Foundation at Whitby
Sometime later King Oswiu of Northumbria charged Hilda with educating his daughter and gave her the land on which she founded a double-monastery at Whitby. This comprised two communities – one male and one female – living separately but gathered together for chanting the office. This was not uncommon in Celtic monasticism.
A wise spiritual director
Hilda was a wise spiritual director. She established a library and theological school and set a high standard of holiness and charity. Five of her students became bishops, two of whom – John of Beverley and Wilfred of York – are honoured as saints. Among her disciples was the cowherd Caedmon, who became a monk and teacher at the monastery and composed poems on the terrors of the last judgment, the pains of hell and the joys of heaven.
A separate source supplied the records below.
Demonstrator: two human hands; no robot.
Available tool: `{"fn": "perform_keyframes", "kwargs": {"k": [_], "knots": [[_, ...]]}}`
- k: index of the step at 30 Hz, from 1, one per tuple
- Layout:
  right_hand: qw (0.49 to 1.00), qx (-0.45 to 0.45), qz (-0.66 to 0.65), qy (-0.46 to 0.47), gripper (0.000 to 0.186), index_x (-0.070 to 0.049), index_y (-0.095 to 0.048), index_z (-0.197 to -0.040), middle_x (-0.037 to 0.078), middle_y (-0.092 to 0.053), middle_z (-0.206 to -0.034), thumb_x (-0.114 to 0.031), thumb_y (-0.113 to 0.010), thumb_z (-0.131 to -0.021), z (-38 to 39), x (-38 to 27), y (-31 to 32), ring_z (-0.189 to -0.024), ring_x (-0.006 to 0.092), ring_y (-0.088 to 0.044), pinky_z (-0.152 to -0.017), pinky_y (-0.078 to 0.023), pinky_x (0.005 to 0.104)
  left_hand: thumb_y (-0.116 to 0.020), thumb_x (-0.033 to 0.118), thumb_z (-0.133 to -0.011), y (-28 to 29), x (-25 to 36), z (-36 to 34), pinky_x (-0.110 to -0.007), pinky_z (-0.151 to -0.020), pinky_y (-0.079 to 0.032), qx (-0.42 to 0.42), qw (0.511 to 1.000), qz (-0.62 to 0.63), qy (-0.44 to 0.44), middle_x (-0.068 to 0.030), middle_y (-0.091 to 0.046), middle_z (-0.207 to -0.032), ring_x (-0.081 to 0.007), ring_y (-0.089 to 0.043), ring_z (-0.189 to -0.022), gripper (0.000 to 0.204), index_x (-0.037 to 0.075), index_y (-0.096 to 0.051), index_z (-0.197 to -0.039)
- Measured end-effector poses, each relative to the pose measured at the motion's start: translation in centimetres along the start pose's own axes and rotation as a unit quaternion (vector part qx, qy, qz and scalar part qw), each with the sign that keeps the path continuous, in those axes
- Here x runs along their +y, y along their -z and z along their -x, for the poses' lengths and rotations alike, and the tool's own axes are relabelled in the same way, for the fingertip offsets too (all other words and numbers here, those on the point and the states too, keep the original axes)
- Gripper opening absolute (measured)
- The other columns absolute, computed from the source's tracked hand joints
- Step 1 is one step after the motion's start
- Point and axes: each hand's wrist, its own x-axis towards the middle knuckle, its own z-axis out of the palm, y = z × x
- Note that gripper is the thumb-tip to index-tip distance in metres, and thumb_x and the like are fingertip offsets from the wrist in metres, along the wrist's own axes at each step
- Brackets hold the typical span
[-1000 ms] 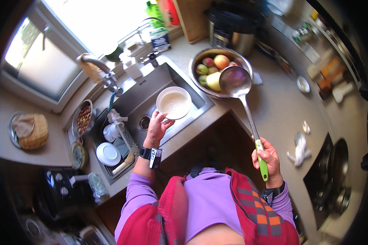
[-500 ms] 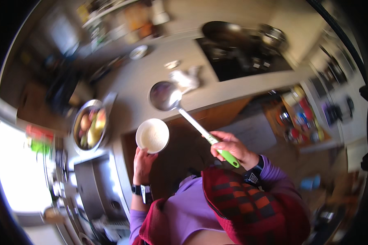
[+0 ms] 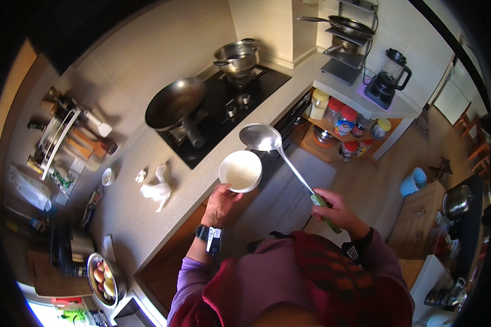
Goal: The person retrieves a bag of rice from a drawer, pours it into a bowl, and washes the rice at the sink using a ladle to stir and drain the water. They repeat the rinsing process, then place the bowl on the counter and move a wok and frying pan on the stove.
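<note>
Swung round from the sink toward the hob (image 3: 271, 80), the person now has the white bowl (image 3: 238, 157) and the ladle (image 3: 265, 138) side by side near the middle of the frame, where a second ago the ladle's head hung over the fruit, well apart from the bowl. As for the hands, the left hand (image 3: 221, 206) grips the white bowl by its lower left edge, and I can see pale grains (image 3: 242, 177) inside. Closed around the ladle's green handle, the right hand (image 3: 335, 208) sits right of centre; the steel head is just above the bowl in the frame, though I can't tell whether they touch. Up the frame, a dark wok (image 3: 174, 103) and a steel pot (image 3: 237, 62) stand on the hob. Left of centre, something white and crumpled (image 3: 157, 191) lies on the worktop (image 3: 126, 218), while the steel basin (image 3: 120, 284) of fruit (image 3: 107, 282) has shifted to the lower left. A blender (image 3: 387, 79) stands at upper right.
</note>
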Motion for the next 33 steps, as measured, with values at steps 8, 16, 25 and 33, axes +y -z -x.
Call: {"fn": "perform_keyframes", "kwargs": {"k": [8,16,25,33], "knots": [[0.97,0.141,0.191,0.05,0.049,-0.005,-0.05,-0.126,0.001,-0.056,-0.077,-0.002,-0.061,-0.078,-1.2,-0.5,11.2,-0.065,0.007,-0.05,-0.061,-0.044,0.0224,-0.059,0.012,-0.081,-13.8,-2.4,-15.0,-0.04,-0.085,-0.047,-0.091,0.995,0.004,0.041,-0.0159,-0.05,-0.113,-0.0257,-0.049,-0.105,0.04,0.0,-0.045,-0.116],[0.935,0.211,0.279,0.06,0.048,-0.008,-0.051,-0.125,0.008,-0.062,-0.093,-0.007,-0.062,-0.079,-11.1,0.8,19.3,-0.084,0.0151,-0.058,-0.074,-0.046,0.0279,-0.057,0.009,-0.081,-21.6,-1.4,-29.6,-0.041,-0.088,-0.046,-0.116,0.992,-0.014,0.057,-0.0145,-0.053,-0.112,-0.0265,-0.052,-0.103,0.039,-0.001,-0.045,-0.116],[0.876,0.26,0.389,0.121,0.048,-0.009,-0.05,-0.124,0.017,-0.06,-0.102,-0.013,-0.063,-0.078,-22.6,2.5,27.6,-0.092,0.0313,-0.059,-0.08,-0.046,0.0354,-0.051,0.011,-0.081,-28.2,-0.3,-43.7,-0.042,-0.089,-0.046,-0.148,0.989,-0.003,0.004,-0.0139,-0.05,-0.113,-0.0237,-0.051,-0.101,0.034,-0.001,-0.047,-0.113],[0.819,0.29,0.484,0.101,0.04,-0.007,-0.055,-0.115,0.016,-0.06,-0.094,-0.019,-0.063,-0.078,-29.4,4.1,36.3,-0.084,0.0334,-0.058,-0.072,-0.046,0.0385,-0.049,0.011,-0.087,-32.5,-1.4,-52.8,-0.042,-0.088,-0.05,-0.045,0.999,-0.024,0.017,-0.0128,-0.047,-0.101,-0.0235,-0.05,-0.097,0.023,-0.004,-0.048,-0.103]]}}
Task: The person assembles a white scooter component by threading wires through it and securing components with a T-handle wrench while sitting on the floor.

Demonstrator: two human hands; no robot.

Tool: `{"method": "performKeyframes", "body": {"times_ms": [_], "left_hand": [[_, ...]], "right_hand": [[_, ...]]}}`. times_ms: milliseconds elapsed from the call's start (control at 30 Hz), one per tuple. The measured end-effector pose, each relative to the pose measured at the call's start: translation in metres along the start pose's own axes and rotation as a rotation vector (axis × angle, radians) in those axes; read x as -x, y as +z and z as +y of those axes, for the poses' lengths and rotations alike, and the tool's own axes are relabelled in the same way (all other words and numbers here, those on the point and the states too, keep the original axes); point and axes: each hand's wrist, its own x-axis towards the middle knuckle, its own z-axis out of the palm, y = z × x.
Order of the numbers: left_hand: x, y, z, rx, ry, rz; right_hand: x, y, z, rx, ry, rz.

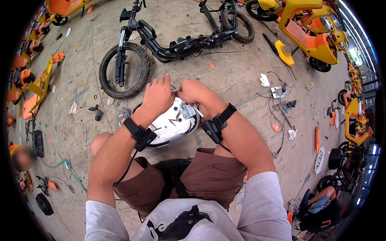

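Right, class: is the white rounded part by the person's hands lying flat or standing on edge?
The white rounded part lies roughly flat: its broad face points up at the camera. Any slight tilt, I cannot tell.

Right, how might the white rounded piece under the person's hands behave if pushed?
The white rounded piece is probably stiff, as it shows no sagging. Its curved outline suggests it might swivel rather than slide straight. The metal bracket towards its right side may make that side heavier.

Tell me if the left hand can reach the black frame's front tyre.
Likely yes: the tyre is near the left hand, nothing seen between, though the hand is at the white part.
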Motion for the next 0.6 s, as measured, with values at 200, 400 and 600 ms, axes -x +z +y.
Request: {"method": "performKeyframes", "body": {"times_ms": [200, 400, 600], "left_hand": [[-0.003, -0.009, 0.006, -0.117, -0.081, -0.227], [-0.003, -0.017, 0.009, 0.018, -0.144, -0.344], [0.004, -0.007, 0.015, 0.179, -0.123, -0.251]], "right_hand": [[0.002, 0.001, 0.001, -0.137, 0.014, -0.064], [0.005, -0.003, 0.001, -0.178, -0.010, -0.083], [0.001, -0.004, 0.005, -0.194, 0.007, -0.080]]}}
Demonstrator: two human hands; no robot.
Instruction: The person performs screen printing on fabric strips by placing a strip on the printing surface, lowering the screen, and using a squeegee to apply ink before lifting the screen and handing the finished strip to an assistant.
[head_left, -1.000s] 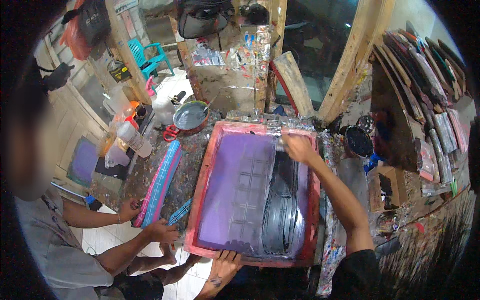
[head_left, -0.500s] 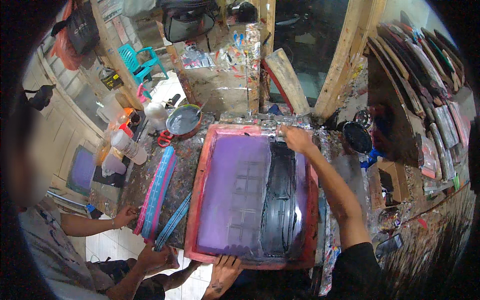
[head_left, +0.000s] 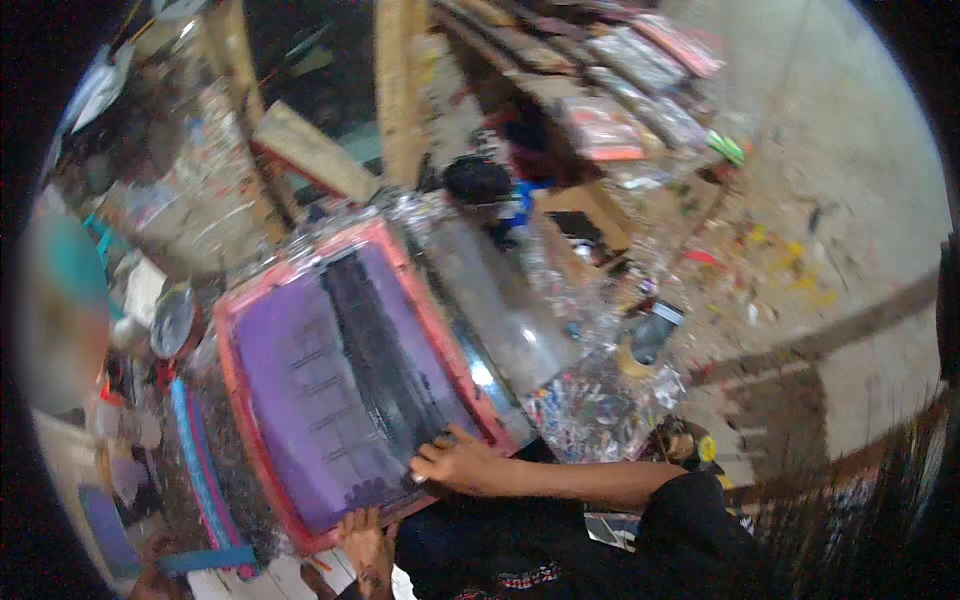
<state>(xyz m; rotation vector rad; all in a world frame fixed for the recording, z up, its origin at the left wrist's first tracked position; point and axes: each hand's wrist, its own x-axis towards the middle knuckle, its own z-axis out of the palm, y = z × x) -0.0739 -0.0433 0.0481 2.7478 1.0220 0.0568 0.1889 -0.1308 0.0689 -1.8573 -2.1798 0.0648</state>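
Observation:
A screen-printing frame with red-pink rails and purple mesh lies tilted on the worktable in front of me. Black ink runs in a dark band along the mesh, beside a printed pattern of thin lines. At the near end of that band, my right hand is closed with its fingers curled; a small pale bit shows under them, but blur hides what it is. My left hand grips the frame's near rail, fingers over the top.
Left of the frame lie long blue and pink strips; a co-worker's hand is by another blue strip. A bowl stands beyond. To the right are a cardboard box, a black-topped pot and a phone.
My right hand has come from the frame's far end to its near end, along the dark band. My left hand stays at the near rail. The view has swung right.

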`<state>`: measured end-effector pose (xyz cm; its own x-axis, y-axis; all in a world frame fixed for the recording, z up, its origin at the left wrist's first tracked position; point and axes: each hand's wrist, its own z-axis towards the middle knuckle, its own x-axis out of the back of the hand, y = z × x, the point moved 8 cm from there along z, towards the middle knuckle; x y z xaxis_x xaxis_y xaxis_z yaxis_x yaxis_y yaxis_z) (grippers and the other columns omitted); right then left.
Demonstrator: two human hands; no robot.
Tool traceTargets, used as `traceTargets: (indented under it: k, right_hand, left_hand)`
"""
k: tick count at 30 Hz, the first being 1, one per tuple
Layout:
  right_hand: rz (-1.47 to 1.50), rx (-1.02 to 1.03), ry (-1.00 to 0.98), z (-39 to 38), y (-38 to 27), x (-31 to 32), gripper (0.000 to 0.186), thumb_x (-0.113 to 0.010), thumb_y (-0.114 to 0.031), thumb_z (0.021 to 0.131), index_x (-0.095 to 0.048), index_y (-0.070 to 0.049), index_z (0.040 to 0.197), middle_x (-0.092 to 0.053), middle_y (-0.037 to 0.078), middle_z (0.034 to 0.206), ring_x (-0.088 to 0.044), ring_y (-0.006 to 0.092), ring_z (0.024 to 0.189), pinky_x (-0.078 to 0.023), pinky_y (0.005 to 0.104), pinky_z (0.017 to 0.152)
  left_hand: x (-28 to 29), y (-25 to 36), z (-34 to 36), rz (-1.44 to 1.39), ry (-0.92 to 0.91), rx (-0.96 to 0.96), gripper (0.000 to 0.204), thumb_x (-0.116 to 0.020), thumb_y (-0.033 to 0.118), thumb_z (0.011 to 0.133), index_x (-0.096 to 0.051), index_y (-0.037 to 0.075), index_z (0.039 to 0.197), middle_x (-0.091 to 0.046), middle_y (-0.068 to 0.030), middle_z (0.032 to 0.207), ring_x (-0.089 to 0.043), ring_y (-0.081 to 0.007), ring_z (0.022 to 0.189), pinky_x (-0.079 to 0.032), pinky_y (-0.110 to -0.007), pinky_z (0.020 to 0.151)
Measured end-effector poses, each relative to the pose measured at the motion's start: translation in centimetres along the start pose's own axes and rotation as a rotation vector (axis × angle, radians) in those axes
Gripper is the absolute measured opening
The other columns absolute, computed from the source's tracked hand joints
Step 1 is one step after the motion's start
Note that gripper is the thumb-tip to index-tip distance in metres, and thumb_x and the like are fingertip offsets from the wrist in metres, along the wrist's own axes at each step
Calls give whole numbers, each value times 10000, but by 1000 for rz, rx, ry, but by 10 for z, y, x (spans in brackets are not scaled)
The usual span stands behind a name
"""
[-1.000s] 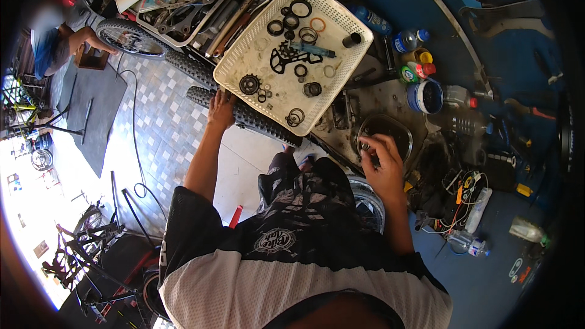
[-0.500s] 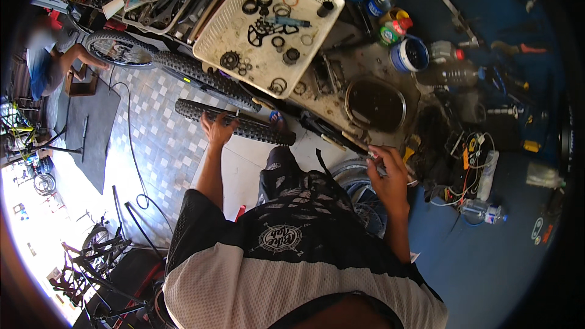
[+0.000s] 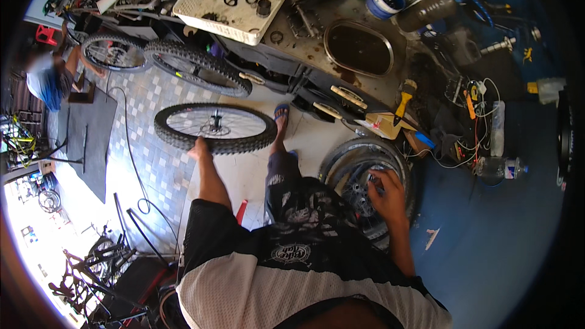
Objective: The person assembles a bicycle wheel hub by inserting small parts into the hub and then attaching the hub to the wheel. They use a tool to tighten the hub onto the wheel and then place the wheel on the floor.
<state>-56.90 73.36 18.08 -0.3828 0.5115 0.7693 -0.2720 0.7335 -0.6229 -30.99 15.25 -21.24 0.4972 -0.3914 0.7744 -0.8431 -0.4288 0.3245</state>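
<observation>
Out to the left, my left hand [image 3: 200, 147] is closed on the near edge of a bicycle wheel [image 3: 262, 137]. The wheel has a knobby black tyre, thin spokes and a disc rotor at its hub, and lies tilted nearly flat above the floor. My right hand [image 3: 389, 194] is on the right with bent fingers, thumb near fingertips. Something small and pale shows at those fingertips, too small to name. Below that hand, several wheels and tyres [image 3: 341, 158] lean together by the bench.
A greasy workbench [image 3: 298, 45] holds a white plastic basket [image 3: 244, 35] of bike parts, an oval tray [image 3: 358, 47], a blue-white tub [image 3: 385, 0] and a yellow-handled brush [image 3: 403, 100]. Two wheels [image 3: 198, 73] stand before it. A person [image 3: 46, 82] sits far left. A cable [image 3: 130, 128] crosses the tiles.
The wheel in my left hand has tipped from edge-on to showing its spokes and hub. My view has shifted, bringing more floor and bench front into sight. My right hand stays bent.
</observation>
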Motion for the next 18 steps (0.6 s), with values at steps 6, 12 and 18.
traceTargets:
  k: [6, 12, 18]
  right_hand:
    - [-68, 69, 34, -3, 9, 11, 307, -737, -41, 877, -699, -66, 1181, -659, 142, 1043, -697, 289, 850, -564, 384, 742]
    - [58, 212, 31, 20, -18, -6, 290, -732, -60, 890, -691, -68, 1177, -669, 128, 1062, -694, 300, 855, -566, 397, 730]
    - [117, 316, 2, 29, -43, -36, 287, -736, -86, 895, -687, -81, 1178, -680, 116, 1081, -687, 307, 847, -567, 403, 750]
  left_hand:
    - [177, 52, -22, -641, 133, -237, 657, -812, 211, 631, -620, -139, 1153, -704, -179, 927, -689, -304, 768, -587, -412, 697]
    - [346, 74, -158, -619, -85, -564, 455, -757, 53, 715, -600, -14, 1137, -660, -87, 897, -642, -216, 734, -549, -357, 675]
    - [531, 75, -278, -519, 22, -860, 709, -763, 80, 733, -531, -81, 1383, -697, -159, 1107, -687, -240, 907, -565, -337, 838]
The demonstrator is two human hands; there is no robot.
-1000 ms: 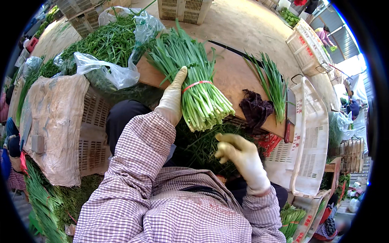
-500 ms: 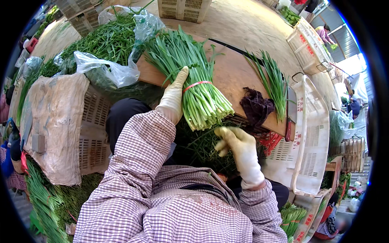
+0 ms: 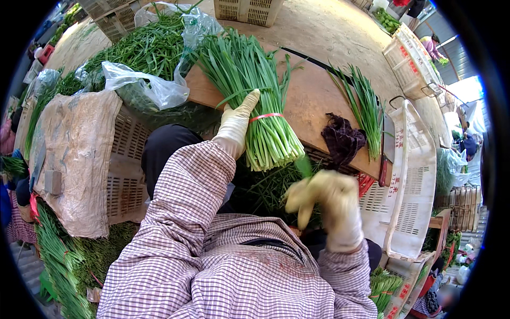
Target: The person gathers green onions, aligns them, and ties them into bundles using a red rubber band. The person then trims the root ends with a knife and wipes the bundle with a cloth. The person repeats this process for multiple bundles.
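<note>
My left hand (image 3: 238, 121), in a pale glove, grips a thick bundle of garlic chives (image 3: 273, 141) with the thumb across the stems. A red band (image 3: 265, 116) circles the stems close by. The pale cut ends point toward me, and the leaves reach away over a brown board (image 3: 305, 101). Below and right of the cut ends is my gloved right hand (image 3: 326, 204), smeared by motion, its fingers partly bent. A blurred bit of green leaf (image 3: 304, 166) shows at its upper edge; whether the fingers hold it I cannot make out.
On the board lie loose chives (image 3: 362, 111), a dark crumpled cloth (image 3: 341, 139) and a knife with a red handle (image 3: 383, 171). A white crate (image 3: 409, 186) stands at right. Leaves in clear plastic (image 3: 154, 90) lie far left, near a cloth-covered crate (image 3: 125, 175). Leaf scraps (image 3: 265, 194) lie below.
My right hand has moved slightly right and toward me, and a green leaf piece now shows beside it. The bundle in my left hand has turned slightly, its cut ends shifting left.
</note>
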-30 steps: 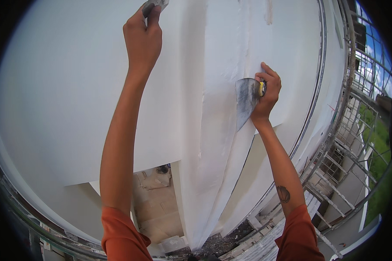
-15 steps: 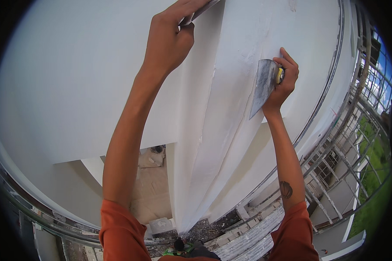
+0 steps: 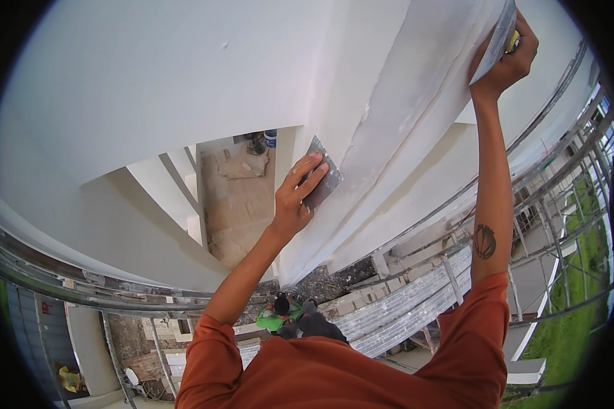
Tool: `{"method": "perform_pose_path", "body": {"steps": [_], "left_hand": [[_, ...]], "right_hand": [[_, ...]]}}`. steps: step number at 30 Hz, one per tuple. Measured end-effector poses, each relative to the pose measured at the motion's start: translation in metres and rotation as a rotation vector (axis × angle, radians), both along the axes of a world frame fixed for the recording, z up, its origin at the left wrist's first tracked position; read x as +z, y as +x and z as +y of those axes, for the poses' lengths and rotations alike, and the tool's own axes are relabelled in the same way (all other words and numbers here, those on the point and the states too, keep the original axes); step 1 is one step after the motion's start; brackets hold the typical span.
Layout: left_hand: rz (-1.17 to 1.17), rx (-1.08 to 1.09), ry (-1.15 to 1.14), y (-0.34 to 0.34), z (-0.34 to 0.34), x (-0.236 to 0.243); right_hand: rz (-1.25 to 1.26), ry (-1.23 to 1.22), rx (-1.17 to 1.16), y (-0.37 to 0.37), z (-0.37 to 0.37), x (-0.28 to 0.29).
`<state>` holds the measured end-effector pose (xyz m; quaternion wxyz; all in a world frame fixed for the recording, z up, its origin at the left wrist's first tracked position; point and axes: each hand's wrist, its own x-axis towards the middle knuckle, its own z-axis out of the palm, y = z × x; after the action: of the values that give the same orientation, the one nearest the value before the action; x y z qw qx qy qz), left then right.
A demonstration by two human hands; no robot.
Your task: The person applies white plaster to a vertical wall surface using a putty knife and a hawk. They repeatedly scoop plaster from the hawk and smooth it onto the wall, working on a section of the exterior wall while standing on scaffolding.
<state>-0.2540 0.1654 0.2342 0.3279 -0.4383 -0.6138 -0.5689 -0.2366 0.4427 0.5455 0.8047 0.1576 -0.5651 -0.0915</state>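
A white pillar-like strip [image 3: 406, 88] with ragged coating edges runs down the wall. My left hand [image 3: 299, 194] holds a flat rectangular metal scraper plate [image 3: 326, 181], grey with white specks, fingers over its face, against the strip's left side. Higher up on the right, my right hand [image 3: 515, 65] grips a putty knife [image 3: 496, 42] with a broad grey blade and some yellow at its handle. The blade stands up beside the strip's right edge; whether it touches the surface I cannot tell.
Scaffold tubes [image 3: 559, 225] curve round on the right, and rails [image 3: 109, 286] pass below left. Far beneath are corrugated sheets [image 3: 409, 300], a person in green [image 3: 278, 315] and grass [image 3: 566, 300]. A wall opening shows a floor [image 3: 235, 204] with a sack and a bucket [image 3: 270, 138].
My left hand has come down from the top with its plate to the strip's left edge. My right hand with the putty knife has gone up and right. The view has tilted lower.
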Motion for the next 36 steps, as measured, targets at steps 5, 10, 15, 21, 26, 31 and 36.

Bede says of her monastery: “No one there was rich or poor, for everything was held in common and none possessed any personal property”.
The Synod of Whitby 664
The prestige of Whitby is reflected in the fact that King Oswiu chose it as the host location for the famous synod in 664 to resolve the differences between the Celtic and Roman models of Church. While Hilda herself would have preferred the Celtic practices, she accepted the Synod’s decision to implement Roman practice. The monks of Lindisfarne, by contrast, could not accept the decision; they withdrew, first to Iona and later to Ireland.
Death and influence
Chronically ill for the last six years of her life, Hilda died in 668ad. Both Glastonbury and Gloucester claim to have her relics. She had been advisor to kings, saints, and ordinary folk.
Her abbey was destroyed by the Danish invaders in 867. After the Norman conquest of England, monks from Evesham re-founded the abbey as a Benedictine house for men and it continued until the dissolution of the monasteries by King Henry VIII in 1539. The ruined remains of the abbey is a landmark for sailors on top of the sea cliff.
A college in Oxford is named after St Hilda and she is the patroness of women’s education.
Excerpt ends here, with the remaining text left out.